*Action item*:
What lines in the data below mention the string "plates"? Copy them out.

*The data*:

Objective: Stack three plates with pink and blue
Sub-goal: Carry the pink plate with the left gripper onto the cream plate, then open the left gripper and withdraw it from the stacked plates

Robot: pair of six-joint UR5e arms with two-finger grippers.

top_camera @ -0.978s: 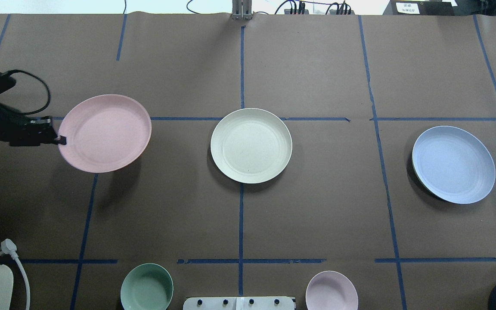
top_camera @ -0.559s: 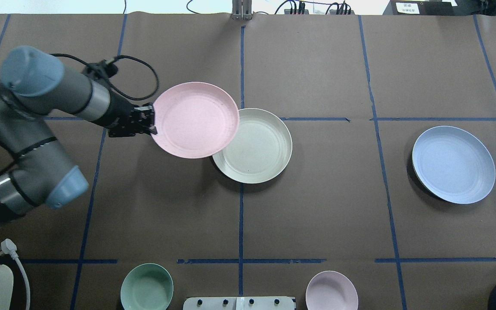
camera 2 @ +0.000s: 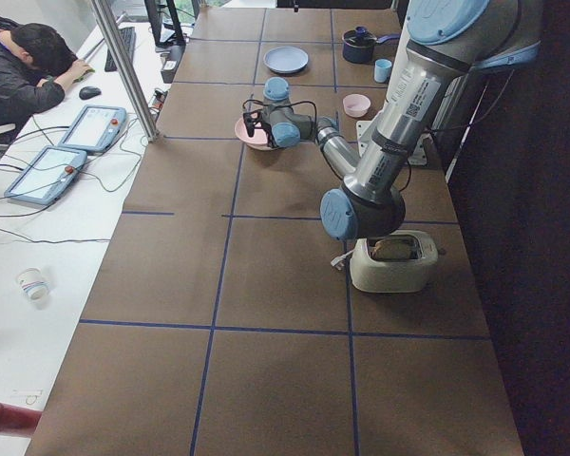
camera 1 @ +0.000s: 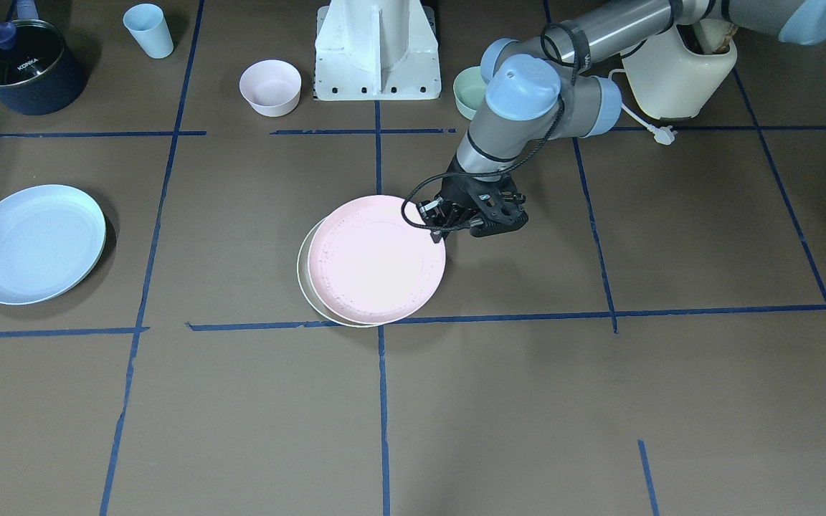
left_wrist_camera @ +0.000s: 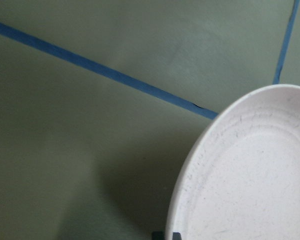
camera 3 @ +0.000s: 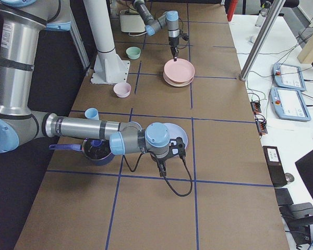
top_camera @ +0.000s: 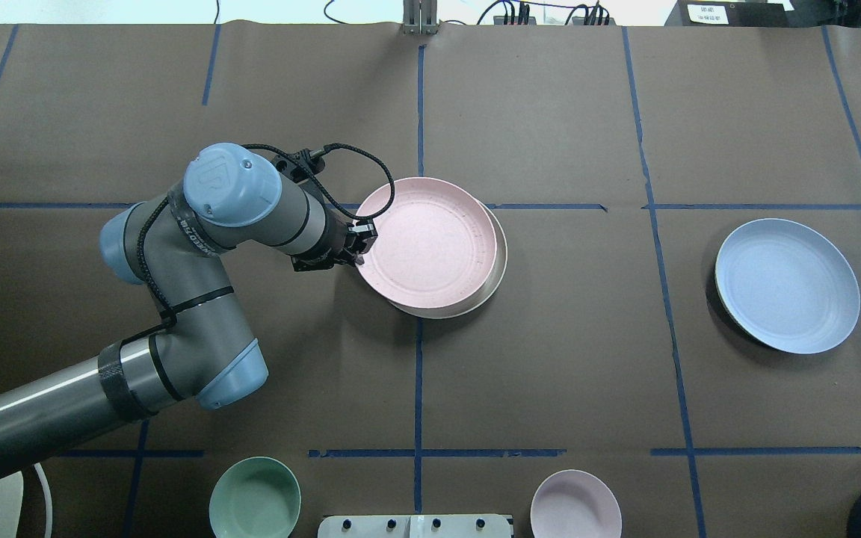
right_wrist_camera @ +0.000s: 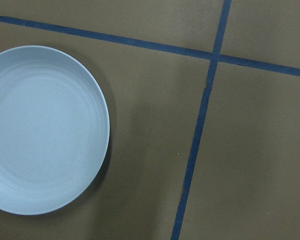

*Answer space*:
Objective: Stack three plates with pink and blue
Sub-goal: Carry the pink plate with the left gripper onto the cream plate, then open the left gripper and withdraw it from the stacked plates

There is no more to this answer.